> _EXERCISE OBJECTIVE_
Return only the lines running from the first line of the listing through the one with "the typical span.", unchanged.

-- Opening Marker --

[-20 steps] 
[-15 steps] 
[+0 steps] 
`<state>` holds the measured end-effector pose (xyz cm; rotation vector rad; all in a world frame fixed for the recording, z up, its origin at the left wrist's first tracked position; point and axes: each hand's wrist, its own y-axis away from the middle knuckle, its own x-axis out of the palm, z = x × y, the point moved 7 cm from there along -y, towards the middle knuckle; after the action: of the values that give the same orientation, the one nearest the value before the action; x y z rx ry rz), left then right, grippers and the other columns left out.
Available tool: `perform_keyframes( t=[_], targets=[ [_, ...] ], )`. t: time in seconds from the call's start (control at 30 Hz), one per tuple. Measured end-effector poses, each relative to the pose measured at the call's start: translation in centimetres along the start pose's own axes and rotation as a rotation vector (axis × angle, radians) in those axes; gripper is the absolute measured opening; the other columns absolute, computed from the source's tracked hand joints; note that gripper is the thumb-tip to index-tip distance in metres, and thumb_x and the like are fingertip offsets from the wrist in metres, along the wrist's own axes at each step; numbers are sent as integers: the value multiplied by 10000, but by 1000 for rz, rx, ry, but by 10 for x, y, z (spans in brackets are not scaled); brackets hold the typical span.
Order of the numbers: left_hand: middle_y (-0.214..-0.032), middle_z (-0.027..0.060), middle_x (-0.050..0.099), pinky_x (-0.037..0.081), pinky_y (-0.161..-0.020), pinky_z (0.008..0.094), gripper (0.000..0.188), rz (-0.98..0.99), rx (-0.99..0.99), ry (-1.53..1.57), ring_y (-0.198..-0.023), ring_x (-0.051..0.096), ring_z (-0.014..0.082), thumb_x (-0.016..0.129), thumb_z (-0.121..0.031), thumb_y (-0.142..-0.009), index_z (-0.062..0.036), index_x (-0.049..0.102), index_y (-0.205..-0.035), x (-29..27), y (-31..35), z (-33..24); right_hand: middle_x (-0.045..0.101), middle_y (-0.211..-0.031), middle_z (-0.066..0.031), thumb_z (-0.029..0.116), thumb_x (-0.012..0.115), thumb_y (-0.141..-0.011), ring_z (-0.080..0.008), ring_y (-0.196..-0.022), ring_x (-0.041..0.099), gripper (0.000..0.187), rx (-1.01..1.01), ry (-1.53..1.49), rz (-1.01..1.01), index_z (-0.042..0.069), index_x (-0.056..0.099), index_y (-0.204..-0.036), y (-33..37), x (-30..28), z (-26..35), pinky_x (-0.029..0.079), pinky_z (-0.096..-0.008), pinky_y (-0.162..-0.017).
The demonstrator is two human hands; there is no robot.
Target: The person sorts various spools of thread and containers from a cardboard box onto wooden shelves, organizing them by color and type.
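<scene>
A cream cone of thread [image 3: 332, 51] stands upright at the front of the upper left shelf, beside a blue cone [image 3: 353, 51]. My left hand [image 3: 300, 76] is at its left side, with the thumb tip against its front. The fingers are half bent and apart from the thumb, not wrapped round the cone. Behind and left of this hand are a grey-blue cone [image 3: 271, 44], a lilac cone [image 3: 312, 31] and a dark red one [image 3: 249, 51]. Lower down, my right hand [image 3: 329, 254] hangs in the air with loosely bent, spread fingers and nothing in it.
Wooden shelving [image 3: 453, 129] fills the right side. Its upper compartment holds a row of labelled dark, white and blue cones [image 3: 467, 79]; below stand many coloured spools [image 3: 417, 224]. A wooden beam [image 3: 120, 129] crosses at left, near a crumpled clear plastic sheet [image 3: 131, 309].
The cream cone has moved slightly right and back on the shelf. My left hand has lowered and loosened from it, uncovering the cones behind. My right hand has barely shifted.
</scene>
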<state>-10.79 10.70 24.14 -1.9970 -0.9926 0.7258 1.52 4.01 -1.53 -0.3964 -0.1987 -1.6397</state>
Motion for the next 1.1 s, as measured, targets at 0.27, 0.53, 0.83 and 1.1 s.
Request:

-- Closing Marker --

> _TASK OUTPUT_
[-20 steps] 
[-15 steps] 
[+0 steps] 
`<state>` holds the measured end-effector pose (xyz cm; rotation vector rad; all in a world frame fixed for the recording, z up, its origin at the left wrist's first tracked position; point and axes: each hand's wrist, its own y-axis away from the middle knuckle, its own x-axis out of the palm, z = x × y, the point moved 7 cm from there along -y, towards the middle knuckle; after the action: of the values that give the same orientation, the one nearest the value before the action; x y z rx ry rz), left then right, grippers and the other columns left out.
Available tool: `perform_keyframes( t=[_], targets=[ [_, ...] ], )`. t: time in seconds from the call's start (control at 30 Hz), one per tuple. Measured end-effector poses, each relative to the pose measured at the call's start: translation in centimetres along the start pose's own axes and rotation as a rotation vector (axis × angle, radians) in those axes; gripper is the absolute measured opening; the other columns absolute, computed from the source's tracked hand joints; note that gripper is the thumb-tip to index-tip distance in metres, and thumb_x and the like are fingertip offsets from the wrist in metres, along the wrist's own axes at each step; numbers are sent as integers: the value multiplied by 10000, but by 1000 for rz, rx, ry, but by 10 for x, y, z (spans in brackets are not scaled); brackets hold the typical span.

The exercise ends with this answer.